>>>

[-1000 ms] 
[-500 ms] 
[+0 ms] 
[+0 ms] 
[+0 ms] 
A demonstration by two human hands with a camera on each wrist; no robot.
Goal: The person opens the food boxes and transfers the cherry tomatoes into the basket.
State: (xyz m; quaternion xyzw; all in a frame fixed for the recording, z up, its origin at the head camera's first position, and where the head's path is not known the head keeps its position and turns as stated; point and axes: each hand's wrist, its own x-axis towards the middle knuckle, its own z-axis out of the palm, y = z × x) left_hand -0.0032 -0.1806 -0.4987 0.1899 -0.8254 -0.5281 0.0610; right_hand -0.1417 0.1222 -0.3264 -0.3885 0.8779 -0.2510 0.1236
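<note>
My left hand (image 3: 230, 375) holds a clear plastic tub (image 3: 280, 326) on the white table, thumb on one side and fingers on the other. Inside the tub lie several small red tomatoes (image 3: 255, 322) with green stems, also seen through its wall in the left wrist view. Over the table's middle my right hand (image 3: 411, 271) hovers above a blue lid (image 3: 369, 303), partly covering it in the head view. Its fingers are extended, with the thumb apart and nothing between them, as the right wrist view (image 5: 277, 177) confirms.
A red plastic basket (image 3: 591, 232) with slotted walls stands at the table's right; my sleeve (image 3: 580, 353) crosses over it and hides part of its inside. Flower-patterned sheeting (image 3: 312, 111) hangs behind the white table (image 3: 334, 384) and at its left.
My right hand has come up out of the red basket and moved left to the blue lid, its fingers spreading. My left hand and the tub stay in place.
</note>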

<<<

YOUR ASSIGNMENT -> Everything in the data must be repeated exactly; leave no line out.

ANSWER TO THIS EXERCISE ->
[-1000 ms] 
[-500 ms] 
[+0 ms] 
[+0 ms] 
[+0 ms] 
A demonstration by two human hands with a camera on each wrist; no robot.
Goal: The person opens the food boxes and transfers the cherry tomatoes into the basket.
State: (xyz m; quaternion xyzw; all in a frame fixed for the recording, z up, its origin at the head camera's first position, and where the head's path is not known the head keeps its position and turns as stated; point and axes: each hand's wrist, its own x-axis towards the middle knuckle, its own z-axis out of the palm, y = z × x) left_hand -0.0032 -0.1806 -0.4987 0.1899 -0.8254 -0.5281 0.0610; right_hand -0.1417 0.1222 -0.3264 -0.3885 0.8779 -0.2510 0.1236
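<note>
My left hand (image 3: 230, 375) holds a clear plastic tub (image 3: 280, 326) on the white table, thumb on one side and fingers on the other. Inside the tub lie several small red tomatoes (image 3: 255, 322) with green stems, also seen through its wall in the left wrist view. Over the table's middle my right hand (image 3: 411, 271) hovers above a blue lid (image 3: 369, 303), partly covering it in the head view. Its fingers are extended, with the thumb apart and nothing between them, as the right wrist view (image 5: 277, 177) confirms.
A red plastic basket (image 3: 591, 232) with slotted walls stands at the table's right; my sleeve (image 3: 580, 353) crosses over it and hides part of its inside. Flower-patterned sheeting (image 3: 312, 111) hangs behind the white table (image 3: 334, 384) and at its left.
My right hand has come up out of the red basket and moved left to the blue lid, its fingers spreading. My left hand and the tub stay in place.
</note>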

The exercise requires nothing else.